Kubernetes

Kubernetes Executor

The kubernetes executor is introduced in Apache Airflow 1.10.0. The Kubernetes executor will create a new pod for every task instance.

Example helm charts are available at scripts/ci/kubernetes/kube/{airflow,volumes,postgres}.yaml in the source distribution. The volumes are optional and depend on your configuration. There are two volumes available:

  • Dags:

    • By storing dags onto persistent disk, it will be made available to all workers

    • Another option is to use git-sync.
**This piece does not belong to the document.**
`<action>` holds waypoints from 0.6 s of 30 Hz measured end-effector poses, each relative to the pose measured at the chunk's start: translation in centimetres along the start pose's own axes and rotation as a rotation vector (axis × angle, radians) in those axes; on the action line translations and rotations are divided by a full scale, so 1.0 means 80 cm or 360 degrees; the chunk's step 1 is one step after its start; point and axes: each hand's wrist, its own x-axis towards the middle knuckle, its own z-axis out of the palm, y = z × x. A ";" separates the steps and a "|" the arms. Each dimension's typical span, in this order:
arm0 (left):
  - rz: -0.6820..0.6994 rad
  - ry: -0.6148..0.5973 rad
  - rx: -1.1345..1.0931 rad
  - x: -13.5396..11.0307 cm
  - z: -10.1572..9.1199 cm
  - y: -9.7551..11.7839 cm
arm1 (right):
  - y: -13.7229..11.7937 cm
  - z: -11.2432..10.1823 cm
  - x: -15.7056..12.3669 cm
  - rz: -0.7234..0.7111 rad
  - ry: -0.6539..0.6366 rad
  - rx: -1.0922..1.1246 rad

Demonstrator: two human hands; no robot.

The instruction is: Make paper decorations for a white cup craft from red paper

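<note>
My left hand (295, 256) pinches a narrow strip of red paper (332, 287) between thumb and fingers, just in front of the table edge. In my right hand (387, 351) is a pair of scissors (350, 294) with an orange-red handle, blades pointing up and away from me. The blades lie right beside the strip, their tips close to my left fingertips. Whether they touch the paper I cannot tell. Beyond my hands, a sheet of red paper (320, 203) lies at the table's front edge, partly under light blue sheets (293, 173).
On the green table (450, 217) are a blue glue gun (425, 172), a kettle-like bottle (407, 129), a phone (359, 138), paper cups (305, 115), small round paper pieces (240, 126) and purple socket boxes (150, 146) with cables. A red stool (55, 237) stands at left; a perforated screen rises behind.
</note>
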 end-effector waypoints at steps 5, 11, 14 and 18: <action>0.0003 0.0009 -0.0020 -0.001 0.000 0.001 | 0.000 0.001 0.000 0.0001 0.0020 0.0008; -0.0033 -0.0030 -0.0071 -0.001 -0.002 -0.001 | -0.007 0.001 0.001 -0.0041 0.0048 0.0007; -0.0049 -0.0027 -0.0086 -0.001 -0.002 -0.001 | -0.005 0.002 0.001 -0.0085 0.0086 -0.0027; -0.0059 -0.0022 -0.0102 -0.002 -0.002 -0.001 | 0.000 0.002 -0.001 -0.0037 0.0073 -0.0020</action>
Before starting the container, a git pull of the dags repository will be performed and used throughout the lifecycle of the pod

  • Logs:

    • By storing logs onto a persistent disk, the files are accessible by workers and the webserver. If you don’t configure this, the logs will be lost after the worker pods shuts down

    • Another option is to use S3/GCS/etc to store logs

Kubernetes Operator

from airflow.contrib.operators import KubernetesOperator
from airflow.contrib.operators.kubernetes_pod_operator import KubernetesPodOperator
from airflow.contrib.kubernetes.secret import Secret

secret_file = Secret('volume', '/etc/sql_conn', 'airflow-secrets', 'sql_alchemy_conn')
secret_env  = Secret('env', 'SQL_CONN', 'airflow-secrets', 'sql_alchemy_conn')
secret_all_keys  = Secret('env', None, 'airflow-secrets-2')
volume_mount = VolumeMount('test-volume',
                            mount_path='/root/mount_file',
                            sub_path=None,
                            read_only=True)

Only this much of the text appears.